The bloodthirsty Roman Centurion Carnage Maximus decided to apply this to his prisoners, with a few gruesome differences. Rather than kill every tenth prisoner and allow the rest to live, he is going to leave only one prisoner alive and kill all of the others. Instead of killing every tenth prisoner, he chooses a number (kill_every). If kill_every=3, he kills every third prisoner. If kill_every=5, he kills every fifth prisoner. He always chooses a number between 2 and the number of prisoners he has, and this process will be repeated until there is only one prisoner left. For example, if there are 10 prisoners, and kill_every=3
First iteration: 1 2 3 4 5 6 7 8 9 10
1-2-3 4-5-6 7-8-9 10
Prisoners 3, 6 and 9 will be killed.
Second iteration: 1 2 4 5 7 8 10
Because Prisoner 10 was counted during the first iteration, the executions will proceed as such: 10-1-2 4-5-7 8-10, so prisoners 2 and 7 will be killed
Third iteration: 1 4 5 8 10 8-10-1 4-5-8 10, so prisoners 1 and 8 executed.
Fourth Iteration: 10-4-5 10 Prisoner 5 is executed.
Fifth iteration: 10-4 10 Prisoner 10 is executed
Since the sole survivor is prisoner 4, he is released.

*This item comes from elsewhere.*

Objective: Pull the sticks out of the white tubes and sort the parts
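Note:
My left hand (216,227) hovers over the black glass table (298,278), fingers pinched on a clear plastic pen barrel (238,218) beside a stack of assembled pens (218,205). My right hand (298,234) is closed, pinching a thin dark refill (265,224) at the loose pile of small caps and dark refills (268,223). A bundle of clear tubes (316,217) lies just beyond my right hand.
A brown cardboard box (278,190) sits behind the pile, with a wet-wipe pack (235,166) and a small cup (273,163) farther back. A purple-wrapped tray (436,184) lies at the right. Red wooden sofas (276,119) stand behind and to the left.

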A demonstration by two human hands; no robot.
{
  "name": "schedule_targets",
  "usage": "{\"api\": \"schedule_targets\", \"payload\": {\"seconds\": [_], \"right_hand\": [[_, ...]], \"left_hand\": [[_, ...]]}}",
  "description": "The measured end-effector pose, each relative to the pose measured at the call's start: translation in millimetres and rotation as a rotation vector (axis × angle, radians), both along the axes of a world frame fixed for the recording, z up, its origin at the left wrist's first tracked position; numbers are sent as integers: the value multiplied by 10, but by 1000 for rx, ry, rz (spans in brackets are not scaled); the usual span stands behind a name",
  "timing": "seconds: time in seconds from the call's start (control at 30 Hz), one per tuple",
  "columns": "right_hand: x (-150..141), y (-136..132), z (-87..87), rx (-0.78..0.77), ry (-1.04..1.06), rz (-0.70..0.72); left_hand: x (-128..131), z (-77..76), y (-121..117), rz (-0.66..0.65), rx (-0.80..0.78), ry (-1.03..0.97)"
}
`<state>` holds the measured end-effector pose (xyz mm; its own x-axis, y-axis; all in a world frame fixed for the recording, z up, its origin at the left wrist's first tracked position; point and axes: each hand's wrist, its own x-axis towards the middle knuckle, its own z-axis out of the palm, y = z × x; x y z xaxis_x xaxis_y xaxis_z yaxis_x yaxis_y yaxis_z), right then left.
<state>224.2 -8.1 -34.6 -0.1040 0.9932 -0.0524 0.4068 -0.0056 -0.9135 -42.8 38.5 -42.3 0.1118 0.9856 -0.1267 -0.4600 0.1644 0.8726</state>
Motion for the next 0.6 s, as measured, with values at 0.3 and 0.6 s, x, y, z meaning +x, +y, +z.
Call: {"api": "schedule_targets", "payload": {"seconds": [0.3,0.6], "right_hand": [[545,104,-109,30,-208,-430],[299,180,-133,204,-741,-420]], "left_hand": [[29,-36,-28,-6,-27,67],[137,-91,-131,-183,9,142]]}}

You are an unlucky prisoner caught by Carnage Maximum. Prior to lining up the prisoners, he reveals the number of prisoners he has and his value of kill_every for the day. Your job is to figure out which prisoner you need to be in order to survive. Write a MATLAB script that takes the values of num_prisoners and kill_every. The output will be survivor, which is the position of the person who survives. If you write your script quickly enough, that person will be you.
Good luck!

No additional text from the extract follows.